# **Chapter 5. Optimization**

## **5.1. Definition of Optimization**

Optimization refers to the process of finding the maximum or minimum of a function by adjusting its variables. Specifically, in the field of machine learning, the objective is often to minimize a cost function, which quantifies the difference between the model’s predictions and the actual outcomes. Optimization is a fundamental aspect of various fields, including mathematics, engineering, economics, and statistics. It involves selecting the best option among a set of alternatives, often under constraints. In the context of machine learning and statistical modeling, optimization algorithms are crucial for training models and improving their performance.

**Key Concepts**
- **Objective Function**: The function that needs to be optimized (minimized or maximized).
- **Variables**: The parameters that can be adjusted to achieve the optimization.
- **Constraints**: Conditions that the solution must satisfy. These can be equality or inequality restrictions.

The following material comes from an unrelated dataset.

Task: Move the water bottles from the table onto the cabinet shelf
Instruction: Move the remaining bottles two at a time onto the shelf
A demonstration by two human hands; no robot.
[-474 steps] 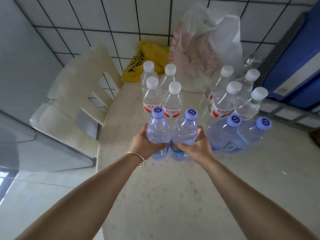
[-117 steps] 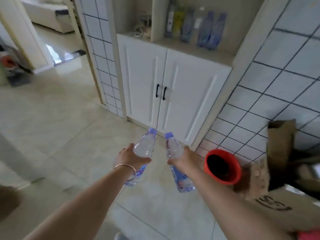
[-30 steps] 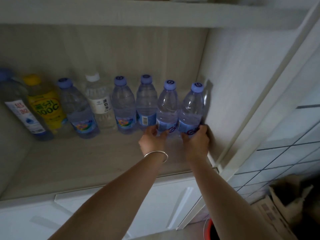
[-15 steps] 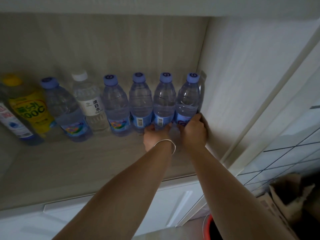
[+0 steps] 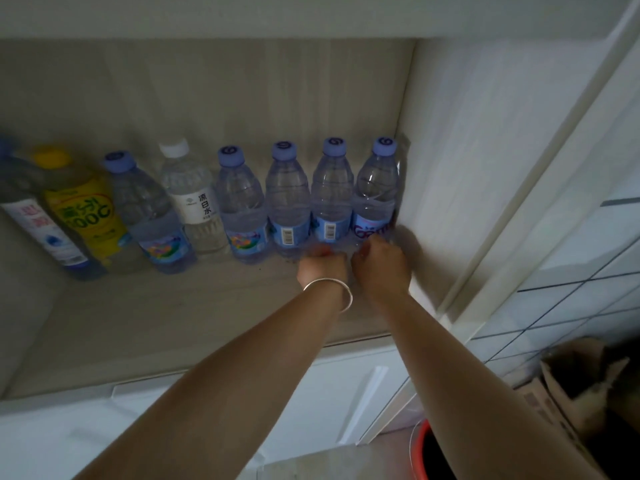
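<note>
Several clear water bottles with lilac caps stand upright in a row at the back of the cabinet shelf (image 5: pixel 173 323). My left hand (image 5: pixel 322 268) has its fingers curled round the base of the second bottle from the right (image 5: pixel 332 188). My right hand (image 5: pixel 381 266) grips the base of the rightmost bottle (image 5: pixel 375 188), which stands against the cabinet's right side wall (image 5: pixel 467 168). Both bottles stand on the shelf in line with their neighbours (image 5: pixel 287 195). The hands hide the bottle bases.
Further left on the shelf stand a white-capped bottle (image 5: pixel 190 195), a yellow-labelled drink (image 5: pixel 83 209) and a blue-based bottle (image 5: pixel 41 230). White cabinet doors (image 5: pixel 346 393) lie below. A red bucket (image 5: pixel 420 455) and a cardboard box (image 5: pixel 571 393) sit on the floor at right.
The two bottles carried from the table were set on the shelf's right end and pushed back into the row. My hands have slid slightly lower at their bases.
</note>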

**Applications of Optimization**

Optimization is widely applied across various domains:

- **Machine Learning**: Training models by minimizing loss functions to improve accuracy.
- **Operations Research**: Resource allocation problems, supply chain optimization, scheduling, and logistics.
- **Finance**: Portfolio optimization to maximize returns while minimizing risk.
- **Engineering**: Design optimization to improve performance while adhering to constraints.

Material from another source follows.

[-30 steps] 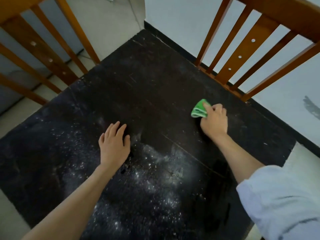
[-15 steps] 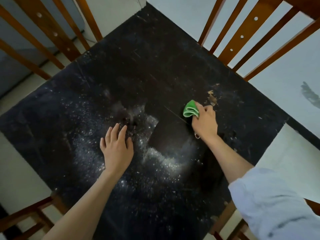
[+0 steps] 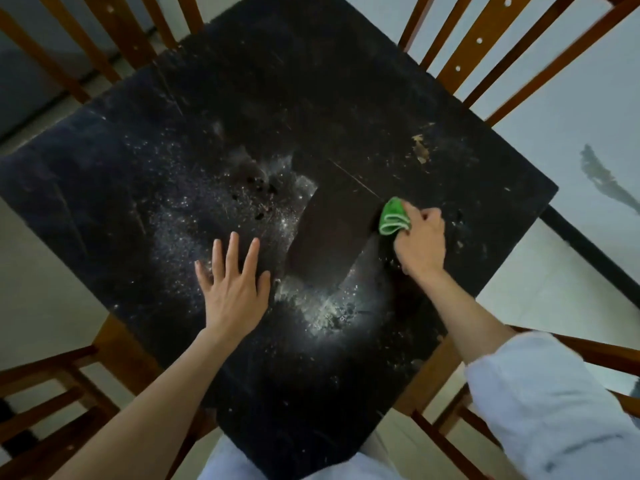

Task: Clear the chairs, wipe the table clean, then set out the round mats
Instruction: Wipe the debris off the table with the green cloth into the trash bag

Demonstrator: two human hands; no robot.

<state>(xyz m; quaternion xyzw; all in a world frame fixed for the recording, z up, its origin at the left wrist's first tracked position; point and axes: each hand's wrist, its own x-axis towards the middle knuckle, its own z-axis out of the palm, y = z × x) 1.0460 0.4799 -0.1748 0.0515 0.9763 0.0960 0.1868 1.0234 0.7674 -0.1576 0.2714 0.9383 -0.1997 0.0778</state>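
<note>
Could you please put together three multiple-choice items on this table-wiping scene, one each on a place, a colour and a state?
1. Where does the left hand rest?
A. flat on the table
B. on a chair
C. on the cloth

2. What colour is the cloth?
A. white
B. blue
C. green

3. How is the tabletop now?
A. wiped all over
B. one clean swath amid white dust
C. covered with mats

Answers: 1 A, palm down, fingers spread. 2 C, green in the right hand. 3 B, dust surrounds the dark streak.
</note>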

## **5.2. Types of Optimization Problems**

Optimization problems can be broadly categorized into several types:

1. **Linear vs. Non-linear Optimization**:
   - **Linear Optimization**: Involves an objective function and constraints that are linear functions of the decision variables.
   - **Non-linear Optimization**: Involves at least one non-linear function in the objective or constraints.

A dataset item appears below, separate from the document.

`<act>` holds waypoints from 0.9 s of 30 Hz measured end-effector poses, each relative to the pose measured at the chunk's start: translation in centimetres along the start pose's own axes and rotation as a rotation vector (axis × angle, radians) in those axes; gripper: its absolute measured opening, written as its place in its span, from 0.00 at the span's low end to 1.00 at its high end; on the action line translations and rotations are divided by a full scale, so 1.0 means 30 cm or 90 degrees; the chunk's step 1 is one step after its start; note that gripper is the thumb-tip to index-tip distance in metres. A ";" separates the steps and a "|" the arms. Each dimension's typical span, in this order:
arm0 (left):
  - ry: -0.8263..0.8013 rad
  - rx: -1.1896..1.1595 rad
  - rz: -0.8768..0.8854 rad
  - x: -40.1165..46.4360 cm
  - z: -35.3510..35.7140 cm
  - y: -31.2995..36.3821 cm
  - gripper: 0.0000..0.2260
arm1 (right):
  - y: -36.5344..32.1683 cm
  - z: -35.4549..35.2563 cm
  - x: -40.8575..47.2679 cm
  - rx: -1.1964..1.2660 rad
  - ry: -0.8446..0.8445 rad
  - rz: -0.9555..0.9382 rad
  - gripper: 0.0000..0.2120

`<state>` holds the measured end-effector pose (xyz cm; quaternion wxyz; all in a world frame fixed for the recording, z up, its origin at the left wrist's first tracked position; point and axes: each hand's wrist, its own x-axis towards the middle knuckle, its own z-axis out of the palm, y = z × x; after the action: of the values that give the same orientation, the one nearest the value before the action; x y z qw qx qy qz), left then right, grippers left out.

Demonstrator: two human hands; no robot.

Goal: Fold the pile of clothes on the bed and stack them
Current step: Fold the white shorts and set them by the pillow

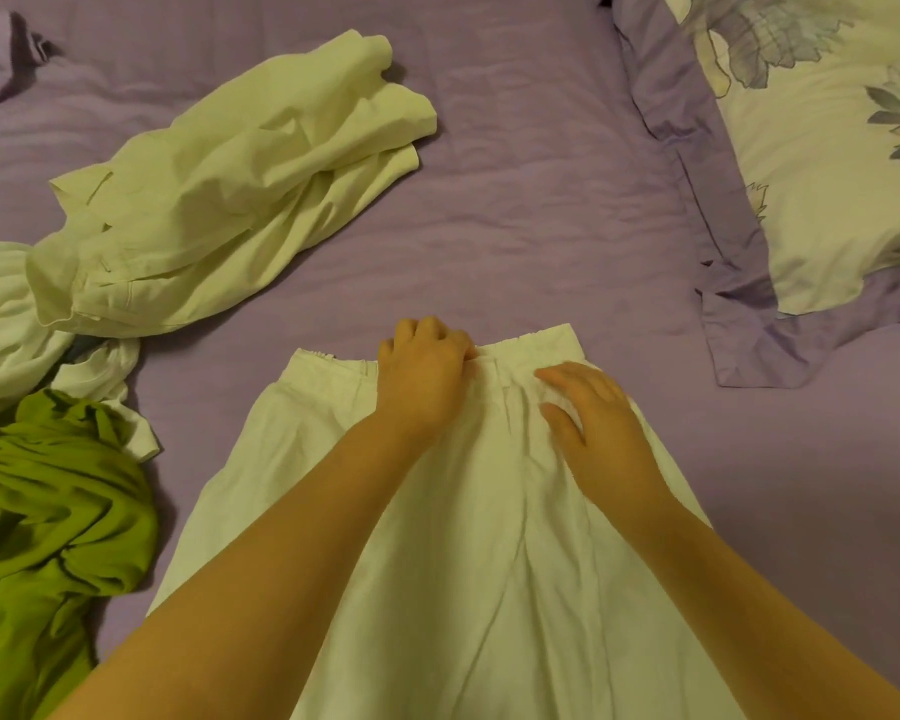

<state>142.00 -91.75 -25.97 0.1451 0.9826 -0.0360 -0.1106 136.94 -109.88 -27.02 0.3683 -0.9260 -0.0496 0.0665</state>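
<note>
The left hand [421,374] curls its fingers at the elastic waistband of the white garment [489,537], apparently pinching it. The right hand [596,423] lies flat, fingers spread, pressing the soft cloth. Smooth purple bed [515,174] lies open beyond both hands. Left of them sit a crumpled pale-yellow garment [230,200] and a green one [48,511]; a floral pillow [827,174] lies far right.

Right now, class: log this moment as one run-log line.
step: smoothing white garment | left hand: grips waistband | right hand: flat on cloth | unfolded pile: left | bed
</note>
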 end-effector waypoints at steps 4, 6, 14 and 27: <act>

2. **Convex vs. Non-convex Optimization**:
   - **Convex Optimization**: The objective function is convex, meaning that any local minimum is a global minimum.
   - **Non-convex Optimization**: The objective function may have multiple local minima, which complicates the optimization process.

3. **Constrained vs. Unconstrained Optimization**:
   - **Constrained Optimization**: The optimization problem includes constraints that limit the feasible solutions.
   - **Unconstrained Optimization**: There are no restrictions on the variables.

## **5.3. Optimization Techniques**

### **5.3.1. Gradient Descent**

Gradient descent is one of the most widely used optimization algorithms in machine learning. It iteratively adjusts the model parameters in the direction of the steepest decrease of the objective function.

**Key Steps**:
1. Initialize parameters randomly.
2. Compute the gradient (i.e., the partial derivatives) of the objective function.
3. Update parameters: 
   $$ \theta = \theta - \alpha \nabla J(\theta) $$
   where $\alpha$ is the learning rate and $\nabla J(\theta)$ is the gradient at $\theta$.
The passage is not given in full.